* What you should do *
From the listing below, count the lines where the string "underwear" occurs. Give the number, with no other words.
BEGIN
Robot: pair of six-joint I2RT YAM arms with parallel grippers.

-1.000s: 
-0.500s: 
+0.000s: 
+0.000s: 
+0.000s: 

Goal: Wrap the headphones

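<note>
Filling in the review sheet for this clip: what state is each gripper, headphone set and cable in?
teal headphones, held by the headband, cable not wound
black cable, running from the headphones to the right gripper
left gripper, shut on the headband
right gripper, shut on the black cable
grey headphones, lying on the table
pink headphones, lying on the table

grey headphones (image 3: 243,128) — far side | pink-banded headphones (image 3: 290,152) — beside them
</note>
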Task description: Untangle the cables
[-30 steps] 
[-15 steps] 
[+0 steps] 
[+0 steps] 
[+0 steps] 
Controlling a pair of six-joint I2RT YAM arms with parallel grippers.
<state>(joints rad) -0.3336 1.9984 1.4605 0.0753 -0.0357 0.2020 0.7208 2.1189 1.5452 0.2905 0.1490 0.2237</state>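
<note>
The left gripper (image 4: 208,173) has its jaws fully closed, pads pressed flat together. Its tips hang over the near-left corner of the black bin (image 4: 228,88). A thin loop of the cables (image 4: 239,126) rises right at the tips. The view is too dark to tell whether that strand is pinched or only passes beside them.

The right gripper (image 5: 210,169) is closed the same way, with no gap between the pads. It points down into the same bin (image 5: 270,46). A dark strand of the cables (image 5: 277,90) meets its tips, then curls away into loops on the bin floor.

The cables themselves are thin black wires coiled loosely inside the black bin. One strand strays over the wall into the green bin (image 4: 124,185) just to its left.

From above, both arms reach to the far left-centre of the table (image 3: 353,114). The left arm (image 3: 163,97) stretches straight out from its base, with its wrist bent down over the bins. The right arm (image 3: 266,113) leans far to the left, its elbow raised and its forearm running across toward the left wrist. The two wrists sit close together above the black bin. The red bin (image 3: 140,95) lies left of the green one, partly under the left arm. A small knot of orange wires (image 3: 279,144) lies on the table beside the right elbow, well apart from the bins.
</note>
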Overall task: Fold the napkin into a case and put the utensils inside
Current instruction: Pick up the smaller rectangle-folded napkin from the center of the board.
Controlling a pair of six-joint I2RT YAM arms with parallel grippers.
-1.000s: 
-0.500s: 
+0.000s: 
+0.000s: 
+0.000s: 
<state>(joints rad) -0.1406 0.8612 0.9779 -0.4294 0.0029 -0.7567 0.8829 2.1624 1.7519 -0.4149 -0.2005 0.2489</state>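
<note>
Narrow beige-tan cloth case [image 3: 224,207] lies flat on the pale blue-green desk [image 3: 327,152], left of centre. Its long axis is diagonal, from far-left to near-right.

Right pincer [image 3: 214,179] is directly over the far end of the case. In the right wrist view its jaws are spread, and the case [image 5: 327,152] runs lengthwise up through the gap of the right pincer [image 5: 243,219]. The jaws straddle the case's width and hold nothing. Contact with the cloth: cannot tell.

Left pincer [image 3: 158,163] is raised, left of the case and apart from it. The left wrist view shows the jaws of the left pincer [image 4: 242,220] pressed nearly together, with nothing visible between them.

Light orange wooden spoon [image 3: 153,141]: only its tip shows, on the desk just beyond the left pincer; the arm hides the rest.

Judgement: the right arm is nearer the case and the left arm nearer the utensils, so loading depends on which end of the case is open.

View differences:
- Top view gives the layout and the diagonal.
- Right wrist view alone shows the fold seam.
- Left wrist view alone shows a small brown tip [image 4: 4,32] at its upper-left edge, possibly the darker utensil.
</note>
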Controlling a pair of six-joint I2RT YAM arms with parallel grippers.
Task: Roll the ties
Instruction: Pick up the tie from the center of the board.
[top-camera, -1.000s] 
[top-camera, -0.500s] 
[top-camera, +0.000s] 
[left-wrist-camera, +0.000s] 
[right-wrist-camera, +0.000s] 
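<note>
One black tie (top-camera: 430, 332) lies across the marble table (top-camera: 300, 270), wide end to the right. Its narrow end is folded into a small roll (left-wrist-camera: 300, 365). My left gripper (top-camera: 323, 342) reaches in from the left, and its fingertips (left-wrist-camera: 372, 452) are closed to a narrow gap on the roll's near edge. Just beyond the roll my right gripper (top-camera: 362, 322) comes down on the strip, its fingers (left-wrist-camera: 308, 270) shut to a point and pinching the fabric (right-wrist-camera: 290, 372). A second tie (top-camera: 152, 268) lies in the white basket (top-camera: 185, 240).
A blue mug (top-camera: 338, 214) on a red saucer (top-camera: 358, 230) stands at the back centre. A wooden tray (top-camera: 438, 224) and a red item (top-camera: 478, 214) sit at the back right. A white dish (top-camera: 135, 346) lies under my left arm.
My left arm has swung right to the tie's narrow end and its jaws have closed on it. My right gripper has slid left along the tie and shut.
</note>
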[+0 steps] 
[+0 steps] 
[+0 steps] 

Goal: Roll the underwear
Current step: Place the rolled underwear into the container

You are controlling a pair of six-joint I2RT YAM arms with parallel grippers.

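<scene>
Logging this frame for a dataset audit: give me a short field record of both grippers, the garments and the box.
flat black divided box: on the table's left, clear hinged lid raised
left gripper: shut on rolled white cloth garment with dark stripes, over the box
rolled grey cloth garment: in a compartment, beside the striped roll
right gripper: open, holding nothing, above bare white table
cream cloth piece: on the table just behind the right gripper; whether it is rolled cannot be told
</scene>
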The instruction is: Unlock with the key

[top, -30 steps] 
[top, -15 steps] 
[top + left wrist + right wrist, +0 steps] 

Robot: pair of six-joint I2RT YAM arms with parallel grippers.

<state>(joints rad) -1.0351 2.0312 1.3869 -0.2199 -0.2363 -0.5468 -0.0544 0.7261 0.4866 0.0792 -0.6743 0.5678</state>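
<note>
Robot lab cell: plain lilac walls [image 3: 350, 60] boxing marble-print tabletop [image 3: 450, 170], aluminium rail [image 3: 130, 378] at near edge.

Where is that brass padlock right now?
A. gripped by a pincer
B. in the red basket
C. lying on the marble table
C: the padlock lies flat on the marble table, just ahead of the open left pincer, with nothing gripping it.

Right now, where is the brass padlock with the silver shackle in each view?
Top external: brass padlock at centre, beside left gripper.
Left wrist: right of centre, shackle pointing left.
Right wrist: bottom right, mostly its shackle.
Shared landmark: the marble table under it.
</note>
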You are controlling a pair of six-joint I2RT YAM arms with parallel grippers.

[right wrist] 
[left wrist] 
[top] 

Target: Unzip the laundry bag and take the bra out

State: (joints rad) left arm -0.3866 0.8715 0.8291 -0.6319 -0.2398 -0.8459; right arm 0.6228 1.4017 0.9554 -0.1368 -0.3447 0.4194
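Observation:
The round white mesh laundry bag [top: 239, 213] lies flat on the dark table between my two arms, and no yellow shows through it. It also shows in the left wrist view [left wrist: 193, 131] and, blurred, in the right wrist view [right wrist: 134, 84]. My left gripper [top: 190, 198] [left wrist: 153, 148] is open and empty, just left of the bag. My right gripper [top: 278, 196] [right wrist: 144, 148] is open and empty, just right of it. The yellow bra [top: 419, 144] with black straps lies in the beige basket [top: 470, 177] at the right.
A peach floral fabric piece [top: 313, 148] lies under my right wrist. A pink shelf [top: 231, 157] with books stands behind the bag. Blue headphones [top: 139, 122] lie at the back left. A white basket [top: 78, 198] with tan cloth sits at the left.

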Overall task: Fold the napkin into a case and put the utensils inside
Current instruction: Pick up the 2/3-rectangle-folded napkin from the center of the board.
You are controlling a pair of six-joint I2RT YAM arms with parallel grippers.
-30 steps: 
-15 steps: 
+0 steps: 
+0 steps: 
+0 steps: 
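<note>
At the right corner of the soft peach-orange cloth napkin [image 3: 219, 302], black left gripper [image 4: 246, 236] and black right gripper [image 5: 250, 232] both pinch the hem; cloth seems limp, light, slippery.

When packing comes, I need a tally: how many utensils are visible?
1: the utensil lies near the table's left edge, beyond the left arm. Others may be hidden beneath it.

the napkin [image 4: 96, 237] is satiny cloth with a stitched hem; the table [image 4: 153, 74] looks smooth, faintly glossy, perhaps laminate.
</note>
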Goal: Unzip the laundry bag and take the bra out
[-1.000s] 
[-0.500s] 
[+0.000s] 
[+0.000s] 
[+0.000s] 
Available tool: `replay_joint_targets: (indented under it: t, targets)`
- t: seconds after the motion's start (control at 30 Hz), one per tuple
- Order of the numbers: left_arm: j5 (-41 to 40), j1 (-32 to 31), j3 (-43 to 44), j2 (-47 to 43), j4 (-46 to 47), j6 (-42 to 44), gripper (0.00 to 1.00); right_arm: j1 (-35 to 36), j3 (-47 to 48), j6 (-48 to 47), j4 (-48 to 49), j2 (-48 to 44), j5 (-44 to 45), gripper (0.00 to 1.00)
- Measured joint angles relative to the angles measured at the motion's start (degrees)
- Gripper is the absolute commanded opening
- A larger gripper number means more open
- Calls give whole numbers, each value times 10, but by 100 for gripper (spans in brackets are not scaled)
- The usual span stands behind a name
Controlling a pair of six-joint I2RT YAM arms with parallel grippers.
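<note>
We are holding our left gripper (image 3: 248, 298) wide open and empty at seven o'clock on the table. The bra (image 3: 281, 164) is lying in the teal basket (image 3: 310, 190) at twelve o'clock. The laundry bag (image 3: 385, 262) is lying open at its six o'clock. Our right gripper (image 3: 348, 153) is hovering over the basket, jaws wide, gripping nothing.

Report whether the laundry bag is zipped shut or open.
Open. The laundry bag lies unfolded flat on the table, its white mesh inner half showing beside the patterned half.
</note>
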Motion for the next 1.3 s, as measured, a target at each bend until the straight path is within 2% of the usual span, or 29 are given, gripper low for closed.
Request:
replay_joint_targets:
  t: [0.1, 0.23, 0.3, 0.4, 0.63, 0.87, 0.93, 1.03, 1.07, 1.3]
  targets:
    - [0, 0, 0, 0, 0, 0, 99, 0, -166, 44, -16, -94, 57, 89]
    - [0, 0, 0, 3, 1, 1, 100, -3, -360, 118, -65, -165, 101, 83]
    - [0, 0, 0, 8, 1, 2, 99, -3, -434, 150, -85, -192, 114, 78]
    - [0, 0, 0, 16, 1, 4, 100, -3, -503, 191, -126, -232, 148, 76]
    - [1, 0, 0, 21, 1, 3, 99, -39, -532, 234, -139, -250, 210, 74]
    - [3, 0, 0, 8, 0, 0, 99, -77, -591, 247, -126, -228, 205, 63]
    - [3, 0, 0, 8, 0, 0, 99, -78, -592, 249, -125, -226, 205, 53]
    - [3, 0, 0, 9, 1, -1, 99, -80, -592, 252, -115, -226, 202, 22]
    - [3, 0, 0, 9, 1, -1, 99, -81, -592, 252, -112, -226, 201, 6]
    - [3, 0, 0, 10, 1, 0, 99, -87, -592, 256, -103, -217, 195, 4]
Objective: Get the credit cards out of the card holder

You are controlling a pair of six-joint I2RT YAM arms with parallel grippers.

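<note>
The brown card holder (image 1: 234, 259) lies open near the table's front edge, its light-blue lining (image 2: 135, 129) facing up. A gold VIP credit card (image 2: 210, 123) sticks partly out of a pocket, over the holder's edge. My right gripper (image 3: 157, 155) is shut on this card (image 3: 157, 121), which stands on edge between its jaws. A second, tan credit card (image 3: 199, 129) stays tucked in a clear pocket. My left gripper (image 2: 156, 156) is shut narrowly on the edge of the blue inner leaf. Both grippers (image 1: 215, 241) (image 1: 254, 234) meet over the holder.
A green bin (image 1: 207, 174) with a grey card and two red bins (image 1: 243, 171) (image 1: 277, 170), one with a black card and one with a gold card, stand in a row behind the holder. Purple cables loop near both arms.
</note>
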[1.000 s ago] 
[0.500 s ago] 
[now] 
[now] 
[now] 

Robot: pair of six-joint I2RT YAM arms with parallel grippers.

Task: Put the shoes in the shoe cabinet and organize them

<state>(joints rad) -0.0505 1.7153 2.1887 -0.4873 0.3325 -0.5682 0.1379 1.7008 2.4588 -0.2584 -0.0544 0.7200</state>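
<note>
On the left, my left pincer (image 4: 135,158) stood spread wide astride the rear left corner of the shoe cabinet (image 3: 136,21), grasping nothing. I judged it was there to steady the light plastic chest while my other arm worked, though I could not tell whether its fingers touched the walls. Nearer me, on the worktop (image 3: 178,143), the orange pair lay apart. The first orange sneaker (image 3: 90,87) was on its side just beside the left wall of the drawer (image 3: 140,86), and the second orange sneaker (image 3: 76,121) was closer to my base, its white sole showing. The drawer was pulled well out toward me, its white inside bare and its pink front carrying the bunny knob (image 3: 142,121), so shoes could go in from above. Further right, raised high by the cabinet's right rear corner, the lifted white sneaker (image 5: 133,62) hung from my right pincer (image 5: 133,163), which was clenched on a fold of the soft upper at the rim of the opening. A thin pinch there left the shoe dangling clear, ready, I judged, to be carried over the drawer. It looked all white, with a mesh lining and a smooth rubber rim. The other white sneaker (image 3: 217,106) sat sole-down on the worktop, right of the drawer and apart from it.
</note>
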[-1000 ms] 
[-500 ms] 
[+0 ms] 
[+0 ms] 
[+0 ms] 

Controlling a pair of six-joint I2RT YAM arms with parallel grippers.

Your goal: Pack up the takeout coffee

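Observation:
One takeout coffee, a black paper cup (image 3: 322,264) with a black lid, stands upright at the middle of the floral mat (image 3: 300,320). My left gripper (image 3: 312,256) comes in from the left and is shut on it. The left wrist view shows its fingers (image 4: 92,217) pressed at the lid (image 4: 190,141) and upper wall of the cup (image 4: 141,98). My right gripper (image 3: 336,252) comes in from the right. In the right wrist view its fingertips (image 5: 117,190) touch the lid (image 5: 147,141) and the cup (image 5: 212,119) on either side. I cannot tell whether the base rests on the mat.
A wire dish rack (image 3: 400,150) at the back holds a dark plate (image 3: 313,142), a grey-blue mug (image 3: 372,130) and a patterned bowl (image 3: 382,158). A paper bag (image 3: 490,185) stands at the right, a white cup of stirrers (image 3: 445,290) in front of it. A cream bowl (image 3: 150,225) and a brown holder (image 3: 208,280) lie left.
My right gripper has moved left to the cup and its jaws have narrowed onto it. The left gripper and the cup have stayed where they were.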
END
* Exercise result *
2